EXERCISE >>
Only the lines with "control" in them need to be copied from the listing.

DATA EXTRACT >>
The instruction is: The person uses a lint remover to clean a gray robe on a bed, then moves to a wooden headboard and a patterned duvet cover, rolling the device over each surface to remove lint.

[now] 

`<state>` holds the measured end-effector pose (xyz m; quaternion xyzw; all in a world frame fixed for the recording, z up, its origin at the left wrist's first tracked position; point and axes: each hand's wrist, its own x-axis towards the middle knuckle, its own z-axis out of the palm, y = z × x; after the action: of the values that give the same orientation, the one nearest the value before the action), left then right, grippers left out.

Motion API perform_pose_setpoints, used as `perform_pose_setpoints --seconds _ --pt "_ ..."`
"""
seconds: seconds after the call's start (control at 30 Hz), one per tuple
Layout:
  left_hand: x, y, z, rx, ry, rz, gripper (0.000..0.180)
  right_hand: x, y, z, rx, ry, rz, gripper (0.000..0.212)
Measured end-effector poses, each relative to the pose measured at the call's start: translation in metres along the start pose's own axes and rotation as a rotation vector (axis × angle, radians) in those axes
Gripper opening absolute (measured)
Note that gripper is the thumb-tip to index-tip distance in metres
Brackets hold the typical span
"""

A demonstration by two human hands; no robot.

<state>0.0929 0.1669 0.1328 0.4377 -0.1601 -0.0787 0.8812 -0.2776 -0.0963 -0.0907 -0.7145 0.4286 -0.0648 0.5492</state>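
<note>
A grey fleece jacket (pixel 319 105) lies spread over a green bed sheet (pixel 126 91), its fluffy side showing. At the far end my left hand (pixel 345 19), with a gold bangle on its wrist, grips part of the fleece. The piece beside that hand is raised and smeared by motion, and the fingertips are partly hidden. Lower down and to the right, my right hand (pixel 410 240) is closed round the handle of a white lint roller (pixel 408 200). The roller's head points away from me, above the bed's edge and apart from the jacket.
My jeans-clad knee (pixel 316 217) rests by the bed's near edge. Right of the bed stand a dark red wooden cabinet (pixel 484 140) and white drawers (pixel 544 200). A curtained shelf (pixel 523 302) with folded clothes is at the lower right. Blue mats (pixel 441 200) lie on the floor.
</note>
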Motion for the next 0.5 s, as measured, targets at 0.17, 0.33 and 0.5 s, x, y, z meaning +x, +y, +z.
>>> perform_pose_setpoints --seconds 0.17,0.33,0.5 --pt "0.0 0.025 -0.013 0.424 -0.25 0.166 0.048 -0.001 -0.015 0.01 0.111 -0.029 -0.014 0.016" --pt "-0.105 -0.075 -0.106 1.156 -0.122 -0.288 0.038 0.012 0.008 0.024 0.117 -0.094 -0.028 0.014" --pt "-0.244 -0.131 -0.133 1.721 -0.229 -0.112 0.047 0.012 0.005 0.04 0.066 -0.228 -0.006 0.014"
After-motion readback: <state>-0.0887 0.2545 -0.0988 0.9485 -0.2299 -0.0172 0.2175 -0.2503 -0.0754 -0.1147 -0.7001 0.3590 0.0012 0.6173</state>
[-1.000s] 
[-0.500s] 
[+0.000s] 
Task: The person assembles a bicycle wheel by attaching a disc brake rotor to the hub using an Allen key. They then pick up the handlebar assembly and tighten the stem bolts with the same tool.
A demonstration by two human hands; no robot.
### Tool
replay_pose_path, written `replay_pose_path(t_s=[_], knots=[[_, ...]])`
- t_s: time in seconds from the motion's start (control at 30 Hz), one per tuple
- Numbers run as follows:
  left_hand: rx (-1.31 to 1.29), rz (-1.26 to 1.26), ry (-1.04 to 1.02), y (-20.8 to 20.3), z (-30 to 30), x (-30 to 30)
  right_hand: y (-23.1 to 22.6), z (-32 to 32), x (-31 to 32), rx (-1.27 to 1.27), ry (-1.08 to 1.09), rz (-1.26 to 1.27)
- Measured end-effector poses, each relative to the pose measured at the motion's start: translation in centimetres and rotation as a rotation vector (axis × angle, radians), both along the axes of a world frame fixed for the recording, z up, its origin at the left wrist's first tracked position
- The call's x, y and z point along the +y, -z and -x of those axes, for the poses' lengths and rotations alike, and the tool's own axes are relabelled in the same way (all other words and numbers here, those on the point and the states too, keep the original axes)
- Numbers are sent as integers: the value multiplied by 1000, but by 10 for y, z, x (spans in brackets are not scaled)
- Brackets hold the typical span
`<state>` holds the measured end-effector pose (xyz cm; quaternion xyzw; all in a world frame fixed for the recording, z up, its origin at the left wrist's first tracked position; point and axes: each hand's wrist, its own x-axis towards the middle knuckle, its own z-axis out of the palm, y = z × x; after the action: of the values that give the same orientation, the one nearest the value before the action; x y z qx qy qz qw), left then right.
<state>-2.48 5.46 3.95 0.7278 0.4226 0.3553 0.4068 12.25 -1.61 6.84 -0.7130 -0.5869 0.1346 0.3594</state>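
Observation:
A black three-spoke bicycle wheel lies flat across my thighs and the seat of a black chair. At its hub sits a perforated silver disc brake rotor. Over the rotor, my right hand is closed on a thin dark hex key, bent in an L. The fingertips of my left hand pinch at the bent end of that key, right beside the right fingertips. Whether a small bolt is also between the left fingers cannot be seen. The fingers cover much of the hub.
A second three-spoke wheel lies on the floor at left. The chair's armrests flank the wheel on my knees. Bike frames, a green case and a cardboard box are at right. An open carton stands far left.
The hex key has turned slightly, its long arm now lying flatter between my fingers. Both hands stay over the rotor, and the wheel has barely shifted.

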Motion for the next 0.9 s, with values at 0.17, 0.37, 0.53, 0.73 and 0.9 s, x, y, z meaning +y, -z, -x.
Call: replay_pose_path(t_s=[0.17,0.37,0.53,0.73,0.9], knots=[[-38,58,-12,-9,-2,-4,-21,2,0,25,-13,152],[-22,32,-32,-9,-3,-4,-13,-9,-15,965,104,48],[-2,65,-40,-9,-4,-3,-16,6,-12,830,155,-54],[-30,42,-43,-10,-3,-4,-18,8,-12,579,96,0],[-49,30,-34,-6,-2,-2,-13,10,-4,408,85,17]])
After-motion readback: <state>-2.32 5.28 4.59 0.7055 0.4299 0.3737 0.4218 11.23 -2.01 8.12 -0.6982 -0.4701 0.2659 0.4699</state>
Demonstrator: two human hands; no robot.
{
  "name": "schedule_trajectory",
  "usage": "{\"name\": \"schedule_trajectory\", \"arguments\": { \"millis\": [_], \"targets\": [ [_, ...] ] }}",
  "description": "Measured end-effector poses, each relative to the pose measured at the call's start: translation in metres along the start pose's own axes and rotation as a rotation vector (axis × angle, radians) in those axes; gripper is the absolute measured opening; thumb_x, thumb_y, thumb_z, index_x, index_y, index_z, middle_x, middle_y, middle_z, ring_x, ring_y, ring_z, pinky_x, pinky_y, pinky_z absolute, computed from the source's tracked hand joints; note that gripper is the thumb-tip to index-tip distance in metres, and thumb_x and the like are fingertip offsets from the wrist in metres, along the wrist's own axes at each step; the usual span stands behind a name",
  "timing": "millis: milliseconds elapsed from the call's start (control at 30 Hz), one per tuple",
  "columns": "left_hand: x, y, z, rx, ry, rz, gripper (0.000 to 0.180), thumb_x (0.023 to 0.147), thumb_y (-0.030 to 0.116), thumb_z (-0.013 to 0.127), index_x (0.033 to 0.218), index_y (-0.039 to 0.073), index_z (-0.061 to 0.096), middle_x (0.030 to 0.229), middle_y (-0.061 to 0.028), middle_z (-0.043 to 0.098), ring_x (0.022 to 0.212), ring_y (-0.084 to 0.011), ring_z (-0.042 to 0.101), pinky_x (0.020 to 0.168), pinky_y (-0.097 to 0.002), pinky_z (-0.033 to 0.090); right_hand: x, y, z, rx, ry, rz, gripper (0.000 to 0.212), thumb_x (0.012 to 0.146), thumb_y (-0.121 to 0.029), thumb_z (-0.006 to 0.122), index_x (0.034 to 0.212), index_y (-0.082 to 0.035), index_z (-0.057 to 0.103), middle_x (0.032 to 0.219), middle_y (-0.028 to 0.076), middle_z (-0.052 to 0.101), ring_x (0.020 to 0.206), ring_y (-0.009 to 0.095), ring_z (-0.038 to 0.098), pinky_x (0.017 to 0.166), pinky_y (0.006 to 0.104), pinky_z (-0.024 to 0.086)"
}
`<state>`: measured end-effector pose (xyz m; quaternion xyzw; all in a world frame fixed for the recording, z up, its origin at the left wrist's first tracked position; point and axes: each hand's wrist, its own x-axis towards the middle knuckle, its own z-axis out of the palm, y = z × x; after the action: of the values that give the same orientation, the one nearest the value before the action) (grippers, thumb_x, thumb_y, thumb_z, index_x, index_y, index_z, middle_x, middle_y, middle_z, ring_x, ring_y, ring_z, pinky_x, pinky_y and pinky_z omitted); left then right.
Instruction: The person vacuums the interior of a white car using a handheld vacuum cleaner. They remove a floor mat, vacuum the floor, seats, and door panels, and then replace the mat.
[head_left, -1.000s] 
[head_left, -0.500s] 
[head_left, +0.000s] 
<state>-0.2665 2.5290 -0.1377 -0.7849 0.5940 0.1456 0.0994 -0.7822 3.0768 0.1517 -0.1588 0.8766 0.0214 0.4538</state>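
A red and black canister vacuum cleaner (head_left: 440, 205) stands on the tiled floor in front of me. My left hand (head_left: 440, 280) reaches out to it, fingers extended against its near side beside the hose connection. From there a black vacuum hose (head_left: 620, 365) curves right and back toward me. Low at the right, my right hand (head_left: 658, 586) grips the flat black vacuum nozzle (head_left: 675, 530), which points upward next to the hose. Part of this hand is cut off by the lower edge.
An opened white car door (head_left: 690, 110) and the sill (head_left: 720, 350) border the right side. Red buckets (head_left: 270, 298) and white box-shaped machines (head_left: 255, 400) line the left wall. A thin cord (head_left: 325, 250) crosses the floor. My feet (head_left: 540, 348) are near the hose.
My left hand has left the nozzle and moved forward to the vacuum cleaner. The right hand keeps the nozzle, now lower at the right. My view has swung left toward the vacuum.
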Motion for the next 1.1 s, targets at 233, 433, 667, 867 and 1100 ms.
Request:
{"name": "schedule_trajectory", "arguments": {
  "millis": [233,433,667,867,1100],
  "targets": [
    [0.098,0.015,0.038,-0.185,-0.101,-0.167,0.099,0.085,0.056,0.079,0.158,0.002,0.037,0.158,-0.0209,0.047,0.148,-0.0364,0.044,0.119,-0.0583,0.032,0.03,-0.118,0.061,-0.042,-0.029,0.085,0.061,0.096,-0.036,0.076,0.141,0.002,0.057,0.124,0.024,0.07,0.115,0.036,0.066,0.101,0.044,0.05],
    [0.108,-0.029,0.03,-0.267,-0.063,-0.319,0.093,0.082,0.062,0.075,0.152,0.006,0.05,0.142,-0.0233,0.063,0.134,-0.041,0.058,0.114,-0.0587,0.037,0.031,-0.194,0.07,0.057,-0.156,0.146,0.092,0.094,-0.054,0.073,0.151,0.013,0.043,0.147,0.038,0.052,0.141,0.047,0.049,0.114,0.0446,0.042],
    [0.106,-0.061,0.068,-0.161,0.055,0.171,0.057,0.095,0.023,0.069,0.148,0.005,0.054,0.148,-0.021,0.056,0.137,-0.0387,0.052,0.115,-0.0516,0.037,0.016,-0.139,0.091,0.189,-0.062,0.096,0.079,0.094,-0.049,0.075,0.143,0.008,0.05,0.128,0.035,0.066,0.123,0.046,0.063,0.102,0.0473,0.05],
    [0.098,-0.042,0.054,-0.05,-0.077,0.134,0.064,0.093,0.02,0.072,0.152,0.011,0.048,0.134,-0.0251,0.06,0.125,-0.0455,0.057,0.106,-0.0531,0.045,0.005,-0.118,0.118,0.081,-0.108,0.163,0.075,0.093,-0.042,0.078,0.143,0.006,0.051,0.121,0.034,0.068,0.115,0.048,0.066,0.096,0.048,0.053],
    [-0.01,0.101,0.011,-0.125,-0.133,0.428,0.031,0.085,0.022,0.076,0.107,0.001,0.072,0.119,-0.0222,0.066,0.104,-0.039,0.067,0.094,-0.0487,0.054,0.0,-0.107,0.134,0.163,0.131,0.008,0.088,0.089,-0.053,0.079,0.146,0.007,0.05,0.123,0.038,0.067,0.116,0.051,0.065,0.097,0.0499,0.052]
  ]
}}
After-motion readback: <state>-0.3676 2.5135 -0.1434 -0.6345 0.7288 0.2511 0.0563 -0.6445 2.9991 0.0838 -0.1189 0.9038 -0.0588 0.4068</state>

SOLUTION TO THE PROBLEM >>
seconds: seconds after the call's start (control at 30 Hz), one per tuple
- t_s: time in seconds from the motion's start (control at 30 Hz), one per tuple
  "timing": "millis: milliseconds elapsed from the call's start (control at 30 Hz), one per tuple",

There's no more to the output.